Nikki: Something about her face and the way she said, or they'll just sit around on their big butts made me think of him sort of Home Alone and then also his character in Uncle Buck.
Nikki: He's like an old soul in a young kid's body in Uncle Buck.
Nikki: If you've not seen it, I can't help.
Nikki: You got to watch it.
Salina: Love, uncle Buck.
Nikki: So good.
Nikki: Something about Macaulay Culkin of the early 90s.
Nikki: That's what Randa reminded me of.
Salina: Okay.
Salina: I thought she was at first I thought, because she looks so familiar to me.
Salina: And I remembered this episode of this show.
Salina: Oh, yeah.
Nikki: I so badly wanted to bring this up in your 90s segment.
Nikki: Do you know maybe why she looks familiar to you?
Salina: I looked her up.
Salina: She wasn't who I thought she was because I thought she was the mean little girl in Little Princess, the remake of it.
Salina: That was in the 90s.
Salina: I'd have to look that one up.
Salina: It wasn't her, but she was in something else.
Salina: But now I can't.
Salina: Tell me.
Nikki: Are you afraid of the dark?
Nikki: She was in the 1995 episode the Tale of the Mystical Mirror.
Salina: Okay.
Salina: There's no way I'm going to oh, God.
Salina: Is that your favorite?
Nikki: No, but it's exactly what I remember her from.
Salina: Okay.
Salina: Because, I mean, I remember Are you afraid of the dark?
Salina: But I don't remember individual episodes.
Nikki: It's like a beauty shop and there's a mirror on the wall that's like sucking employees into it or something.
Nikki: I remember her from that.
Nikki: But she was also in the war with Elijah Wood and Kevin Costner in 1994 and The Long Walk Home in 1990, which I don't think I've seen.
Nikki: But in your 90s segment, I so badly wanted to say we're going to come back to someone who's in Are You Afraid of the Dark?
Nikki: Which was my favorite staple of Snick on Nickelodeon on Saturday nights.
Salina: Well, look, you got to say it now.
Nikki: I got to say it now.
Salina: Yeah.
Salina: Now I feel good thread those episodes.
Nikki: Nikki, adam, did you notice that Anthony and Adam seemed to be waiting outside Charlene's house for like a really long time to bring in the computer?
Salina: No, but I wish I had.
Nikki: They had like well, Charlene and Mary Jo had that very long heart to heart about all the ins and outs of everything.
Nikki: And then out of nowhere, they're like.
Salina: All right, bring it in, boys.
Nikki: And Anthony and Adam just come walking and it's just straight out of like, Sitcom 101.
Nikki: Time doesn't matter.
Nikki: Location doesn't matter.
Nikki: She lives in a townhouse on the second floor, but that doesn't matter because they've been waiting outside this whole time.
Salina: Well, now I like to just hear or think about Anthony just holding the box the whole time.

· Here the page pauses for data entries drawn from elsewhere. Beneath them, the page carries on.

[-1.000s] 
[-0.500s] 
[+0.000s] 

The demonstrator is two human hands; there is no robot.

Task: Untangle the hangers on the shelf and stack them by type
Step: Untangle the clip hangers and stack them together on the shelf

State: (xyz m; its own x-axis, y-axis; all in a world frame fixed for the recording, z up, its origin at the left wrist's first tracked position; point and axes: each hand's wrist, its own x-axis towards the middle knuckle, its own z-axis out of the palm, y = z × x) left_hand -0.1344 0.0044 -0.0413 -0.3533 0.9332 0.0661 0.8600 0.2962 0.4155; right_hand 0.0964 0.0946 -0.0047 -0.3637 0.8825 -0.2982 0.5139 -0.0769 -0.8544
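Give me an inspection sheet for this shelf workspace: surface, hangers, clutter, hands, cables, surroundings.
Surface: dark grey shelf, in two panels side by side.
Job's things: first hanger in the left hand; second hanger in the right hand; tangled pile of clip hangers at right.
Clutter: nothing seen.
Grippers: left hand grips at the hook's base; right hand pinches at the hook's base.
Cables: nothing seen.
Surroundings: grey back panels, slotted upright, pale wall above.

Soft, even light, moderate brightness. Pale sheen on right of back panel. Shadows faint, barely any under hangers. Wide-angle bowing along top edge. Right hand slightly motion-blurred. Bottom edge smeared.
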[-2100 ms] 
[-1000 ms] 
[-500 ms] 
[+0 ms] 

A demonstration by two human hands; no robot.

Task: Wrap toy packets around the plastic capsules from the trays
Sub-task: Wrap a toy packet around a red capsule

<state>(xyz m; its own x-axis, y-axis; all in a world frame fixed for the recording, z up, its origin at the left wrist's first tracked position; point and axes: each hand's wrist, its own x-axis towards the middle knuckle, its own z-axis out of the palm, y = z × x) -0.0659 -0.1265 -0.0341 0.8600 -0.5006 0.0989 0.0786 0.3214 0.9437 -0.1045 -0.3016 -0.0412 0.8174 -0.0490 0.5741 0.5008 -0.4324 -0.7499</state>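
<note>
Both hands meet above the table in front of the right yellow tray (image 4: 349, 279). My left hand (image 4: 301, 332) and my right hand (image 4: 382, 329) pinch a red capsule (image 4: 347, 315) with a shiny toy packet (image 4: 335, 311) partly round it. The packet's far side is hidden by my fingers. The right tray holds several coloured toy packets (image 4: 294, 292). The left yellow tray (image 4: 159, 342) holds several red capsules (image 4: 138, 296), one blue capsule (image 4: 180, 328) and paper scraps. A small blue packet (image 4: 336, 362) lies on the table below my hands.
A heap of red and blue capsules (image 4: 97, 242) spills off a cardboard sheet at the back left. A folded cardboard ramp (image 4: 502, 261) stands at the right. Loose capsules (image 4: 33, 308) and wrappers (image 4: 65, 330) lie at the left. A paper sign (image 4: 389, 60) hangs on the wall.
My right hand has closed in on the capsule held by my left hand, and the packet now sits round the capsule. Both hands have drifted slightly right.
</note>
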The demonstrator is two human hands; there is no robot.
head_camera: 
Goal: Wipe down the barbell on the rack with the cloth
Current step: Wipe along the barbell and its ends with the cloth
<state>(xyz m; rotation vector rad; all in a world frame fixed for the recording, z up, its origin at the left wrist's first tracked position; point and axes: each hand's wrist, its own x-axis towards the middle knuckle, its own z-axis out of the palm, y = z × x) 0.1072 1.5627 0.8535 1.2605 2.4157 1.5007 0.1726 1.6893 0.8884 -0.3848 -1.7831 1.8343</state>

Salina: It's like really heavy.
Salina: The other guy's like, not helping at all.
Nikki: Not helping at all.
Salina: That's my stray, actually, because it's the Return of Bookstore guy from season four, episode Ten Manhunt for Everyone, where Mary Jo buys that terrible dating book.
Salina: But now he's Temp guy, right?
Salina: And in a stray stray.
Salina: I just have to say that sometimes some of us have to hump alphabet to get where we're going.
Salina: Julia so, like, sorry we're not perfect.
Nikki: The guy who played Adam is going to show up one more time as a stray character.
Salina: Wonderful.
Nikki: And as a reminder for anyone, he was in a King of Queens episode, which is where I knew him from.
Salina: And now you know, my other stray is did Designing Women create remote work?
Nikki: I wondered about that.
Nikki: I wondered about that.
Salina: Early adopters.
Nikki: I'm telling you for sure she'll never do it again.
Nikki: But it's a possibility.
Salina: Yeah.
Salina: And then I screwed this up because I meant to take a picture.
Salina: And I'm just going to be honest, I didn't.
Salina: But I've had so many thoughts already about Mary Jo's wardrobe.
Salina: Oh, I feel good.
Nikki: Or bad?
Salina: Good.
Salina: It's like a series.
Salina: So I in the very first episode, she wore this fitted cream colored pantsuit with an orange top under.
Salina: And then the pants were wide legged, so it had a little bit of this bohemian fill to it.
Salina: And then also back in style, by the way.
Salina: And then in this one, she's wearing a beautiful, light burnt orange jacket that's also pretty bohemian looking over a long floral skirt.
Salina: And a black top, and it just man.
Nikki: There was one episode that I just finished watching, so it must be later in the season, but I just thought, golly, she looks so beautiful this season.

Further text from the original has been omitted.